# Exercise brief
Work through the entries that follow and state how many lines contain the word "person". Only the number is wanted.

# Dataset entries
"""

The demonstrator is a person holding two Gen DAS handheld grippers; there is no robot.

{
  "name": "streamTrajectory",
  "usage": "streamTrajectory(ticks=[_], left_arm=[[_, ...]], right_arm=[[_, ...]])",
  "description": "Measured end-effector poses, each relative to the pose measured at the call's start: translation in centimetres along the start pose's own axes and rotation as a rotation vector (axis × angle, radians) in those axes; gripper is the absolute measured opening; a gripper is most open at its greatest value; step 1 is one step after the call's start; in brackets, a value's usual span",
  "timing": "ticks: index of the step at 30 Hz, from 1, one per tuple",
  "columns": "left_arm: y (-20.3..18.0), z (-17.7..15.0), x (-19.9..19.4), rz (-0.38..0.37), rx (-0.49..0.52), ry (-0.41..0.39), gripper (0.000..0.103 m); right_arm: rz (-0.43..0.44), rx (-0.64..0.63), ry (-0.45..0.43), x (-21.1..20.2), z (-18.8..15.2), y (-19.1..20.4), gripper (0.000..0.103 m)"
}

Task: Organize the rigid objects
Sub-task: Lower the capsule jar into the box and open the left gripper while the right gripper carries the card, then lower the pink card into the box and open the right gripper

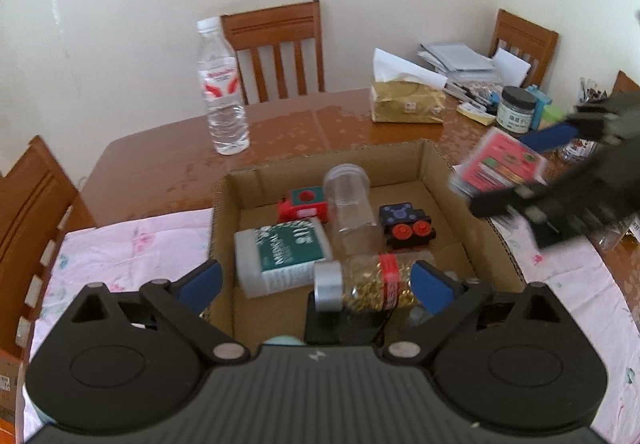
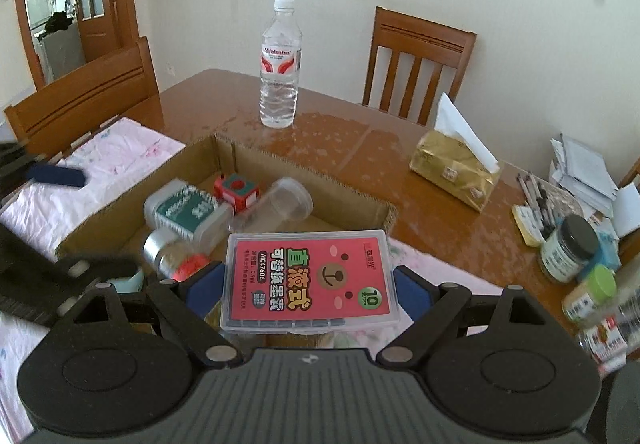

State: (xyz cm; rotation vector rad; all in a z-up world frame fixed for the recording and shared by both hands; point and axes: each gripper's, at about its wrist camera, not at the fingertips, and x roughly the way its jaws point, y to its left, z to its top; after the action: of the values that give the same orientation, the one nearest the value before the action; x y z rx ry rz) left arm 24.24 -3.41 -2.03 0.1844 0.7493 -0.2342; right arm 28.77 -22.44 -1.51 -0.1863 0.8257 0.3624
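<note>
Clamped between my right jaws is a flat clear case [image 2: 310,280] with a pink label, its long sides pressed by the blue pads [image 2: 408,294]. My right gripper [image 2: 310,286] holds it level above the near right corner of the cardboard box [image 2: 308,173], over the box's edge and the pink cloth [image 2: 116,151] beneath it. From my left camera the case [image 1: 498,165] shows to the right of the box, blurred, just outside its right wall.

My left gripper [image 1: 316,286] hangs over the box's near wall with jaws wide apart and nothing between them.

Inside the box [image 1: 428,153], nearest me, a jar of gold bits [image 1: 372,284] with a silver lid lies on its side. Just behind it to the left a white container with a green label [image 1: 282,256] lies flat. A clear empty jar [image 1: 352,205] lies in the middle, touching the green-labelled one. Right of it sits a black toy with red wheels [image 1: 406,226], and at the back left a red and green block [image 1: 304,203].

Past the box, on the brown table [image 1: 160,159], a water bottle [image 1: 222,87] stands upright. Further right is a gold tissue pack [image 1: 408,103], then a dark-lidded jar [image 1: 516,109] among papers and pens. Wooden chairs [image 1: 278,47] stand against the wall.
</note>
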Motion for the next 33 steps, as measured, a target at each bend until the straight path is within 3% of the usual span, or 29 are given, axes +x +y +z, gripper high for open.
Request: streamTrajectory(ticks=[5, 16, 18, 33], left_arm=[[0.3, -1.3, -1.9, 0.054, -0.024, -0.026, 0.100], [0.7, -3.2, -4.3, 0.069, -0.035, -0.042, 0.100], [0.9, -3.3, -4.4, 0.076, -0.041, -0.041, 0.100], [2.2, -3.3, -5.3, 0.079, -0.098, -0.047, 0.100]], right_arm=[[0.023, 0.010, 0.020, 3.1, 2.2, -0.3, 0.092], [-0.014, 0.033, 0.104, 8.7, 4.1, -0.5, 0.095], [-0.024, 0.038, 0.098, 8.6, 4.1, -0.4, 0.103], [-0.045, 0.139, 0.128, 4.6, 3.7, 0.4, 0.103]])
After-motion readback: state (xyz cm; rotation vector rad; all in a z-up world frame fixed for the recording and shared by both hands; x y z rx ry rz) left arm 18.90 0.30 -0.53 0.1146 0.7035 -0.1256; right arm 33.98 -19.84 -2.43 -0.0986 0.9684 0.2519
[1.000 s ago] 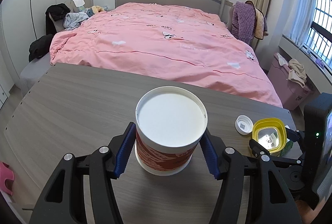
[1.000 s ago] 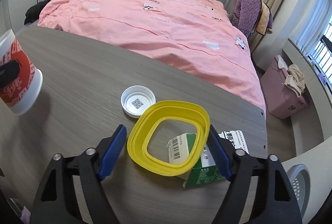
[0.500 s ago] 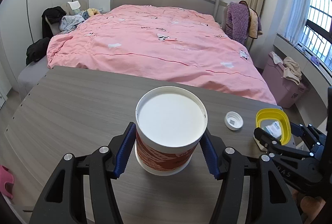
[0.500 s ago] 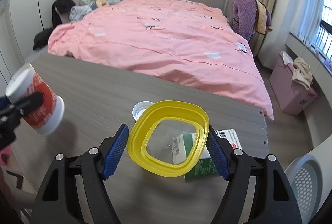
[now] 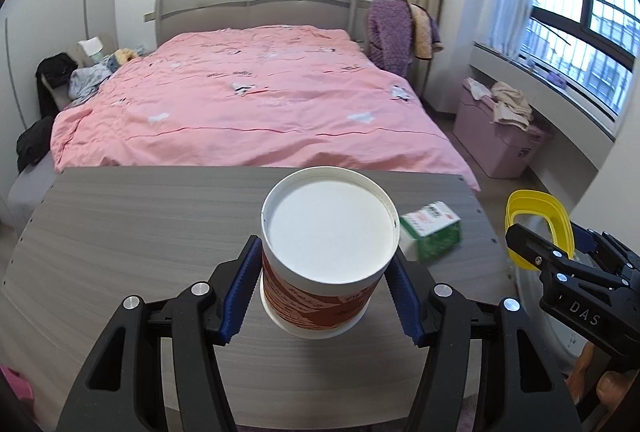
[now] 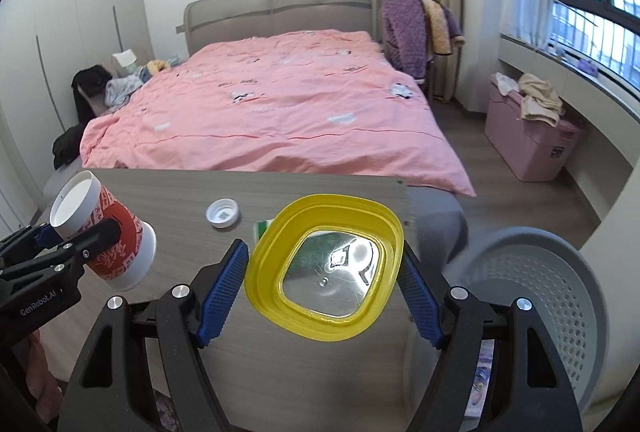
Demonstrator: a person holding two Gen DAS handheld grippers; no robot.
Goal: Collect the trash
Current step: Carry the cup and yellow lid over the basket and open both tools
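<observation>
The left hand-held gripper holds the red-and-white paper cup with a white lid between its blue pads, and that cup has risen clear of the grey wood-grain counter it hung just above a second ago; the right hand-held gripper grips the yellow, rounded-square plastic lid with a foil middle, which has swung off the counter's right edge toward the grey perforated plastic waste basket; both pieces look on their way to the bin, so the step in hand is probably the carry. Seen from the right wrist, the cup is tilted, its long axis leaning with the lidded end up and away from the basket; the yellow lid faces the camera. Farther from the basket, a green-and-white carton and a small white bottle cap remain on the counter, not yet collected; beyond them lies the pink-quilted bed.
</observation>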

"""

# Task answer
2